Progress and Challenges of the New Conditional Approval Process in China: A Pooled Analysis From 2018 to 2021

Purpose To speed the review and approval of drugs and address pressing medical needs, China began to advocate for the implementation of the conditional approval process in 2017. We aimed to assess the implementation of the conditional approval process in China and further analyze its potential problems and future challenges. Methods This study examined the new drug approval with conditions in China between 2018 and 2021, based on an analysis of drug technical review documents from the Center for Drug Evaluation (CDE). Using publicly available information, we further analyzed the characteristics and results of pivotal clinical trials of conditionally approved drugs, postmarketing study requirements and progress. Findings Between 2018 and 2021, China conditionally approved 50 drugs, with 80% (40/50) being antineoplastic agents. Premarketing pivotal trials predominantly used single-arm clinical trials (83.7%, 41/49), while postmarketing trials mainly employed randomized controlled clinical trials (81.0%, 34/42). In oncology drugs, conditionally approved drugs with progression-free survival (PFS) and overall survival (OS) as primary endpoints achieved significant clinical value in terms of efficacy. However, there were also pivotal clinical trials with response rate (RR) as the primary endpoint that demonstrated lower clinical benefits (8.9% of drugs with RR below 20%).

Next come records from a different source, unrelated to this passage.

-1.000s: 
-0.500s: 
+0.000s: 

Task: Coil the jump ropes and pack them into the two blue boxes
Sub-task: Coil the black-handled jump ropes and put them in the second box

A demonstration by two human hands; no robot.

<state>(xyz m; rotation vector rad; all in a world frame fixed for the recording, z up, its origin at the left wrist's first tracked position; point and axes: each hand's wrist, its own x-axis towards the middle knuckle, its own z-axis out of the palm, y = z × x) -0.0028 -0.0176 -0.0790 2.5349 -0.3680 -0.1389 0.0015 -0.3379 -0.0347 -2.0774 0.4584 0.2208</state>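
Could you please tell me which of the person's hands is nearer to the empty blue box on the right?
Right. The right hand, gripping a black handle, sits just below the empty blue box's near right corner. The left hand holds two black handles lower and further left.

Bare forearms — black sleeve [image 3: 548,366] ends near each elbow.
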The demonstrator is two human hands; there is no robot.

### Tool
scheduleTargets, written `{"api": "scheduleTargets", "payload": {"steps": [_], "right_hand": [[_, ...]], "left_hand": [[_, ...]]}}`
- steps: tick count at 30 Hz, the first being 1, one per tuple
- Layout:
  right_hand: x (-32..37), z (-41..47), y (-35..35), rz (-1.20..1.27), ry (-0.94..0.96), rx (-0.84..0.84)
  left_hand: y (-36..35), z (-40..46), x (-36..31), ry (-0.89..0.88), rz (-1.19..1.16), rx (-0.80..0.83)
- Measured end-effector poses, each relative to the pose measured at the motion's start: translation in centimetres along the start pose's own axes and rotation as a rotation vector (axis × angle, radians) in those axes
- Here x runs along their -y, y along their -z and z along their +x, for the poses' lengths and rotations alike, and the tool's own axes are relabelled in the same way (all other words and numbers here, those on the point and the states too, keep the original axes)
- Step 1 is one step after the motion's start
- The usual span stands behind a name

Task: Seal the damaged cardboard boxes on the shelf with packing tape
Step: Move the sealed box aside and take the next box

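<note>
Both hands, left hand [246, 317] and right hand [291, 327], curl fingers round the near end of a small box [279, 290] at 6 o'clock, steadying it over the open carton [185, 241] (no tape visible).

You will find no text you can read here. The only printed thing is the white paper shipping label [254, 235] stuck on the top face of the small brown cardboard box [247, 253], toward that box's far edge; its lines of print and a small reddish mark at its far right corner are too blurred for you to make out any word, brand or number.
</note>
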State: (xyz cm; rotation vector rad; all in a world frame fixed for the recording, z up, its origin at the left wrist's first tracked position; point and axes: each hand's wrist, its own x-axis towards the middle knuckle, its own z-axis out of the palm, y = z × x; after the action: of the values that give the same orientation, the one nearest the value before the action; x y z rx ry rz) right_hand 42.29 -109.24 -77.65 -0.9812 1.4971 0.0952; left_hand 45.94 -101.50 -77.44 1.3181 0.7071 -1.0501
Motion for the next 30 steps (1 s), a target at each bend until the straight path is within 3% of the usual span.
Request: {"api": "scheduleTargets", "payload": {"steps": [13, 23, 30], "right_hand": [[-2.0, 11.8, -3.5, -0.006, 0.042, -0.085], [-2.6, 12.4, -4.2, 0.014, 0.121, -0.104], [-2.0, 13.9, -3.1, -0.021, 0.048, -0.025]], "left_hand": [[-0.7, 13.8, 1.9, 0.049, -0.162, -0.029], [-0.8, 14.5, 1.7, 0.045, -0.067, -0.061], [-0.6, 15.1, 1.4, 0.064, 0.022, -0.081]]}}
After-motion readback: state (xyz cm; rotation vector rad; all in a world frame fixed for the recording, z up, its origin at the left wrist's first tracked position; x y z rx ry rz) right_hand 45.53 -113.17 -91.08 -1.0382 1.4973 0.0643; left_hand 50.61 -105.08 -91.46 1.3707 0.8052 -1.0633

Safety analysis revealed substantial variations in the proportions of grade ≥3 adverse events (AEs) and serious adverse events (SAEs) across pivotal trials (Grade ≥ 3 AEs: 9.0%–99.0%; SAEs: 8.0%–83.0%). For nononcology drugs, pivotal trials also demonstrated an acceptable risk–benefit ratio but exhibited methodological issues. Meanwhile, Most postmarketing studies lacked completion date restrictions (43.2%, 17/47), and no requirements were specified for the transition to full approval. Furthermore, surrogate endpoints were primarily utilized both pre- and postmarketing, but the rational selection of surrogate endpoints remains to be investigated. Implications The conditional approval process expedites patient access to drugs for serious diseases. However, challenges pertaining to evidence assessment during approval and design flaws in postmarketing studies exist in China's conditional approval system, necessitating future improvements.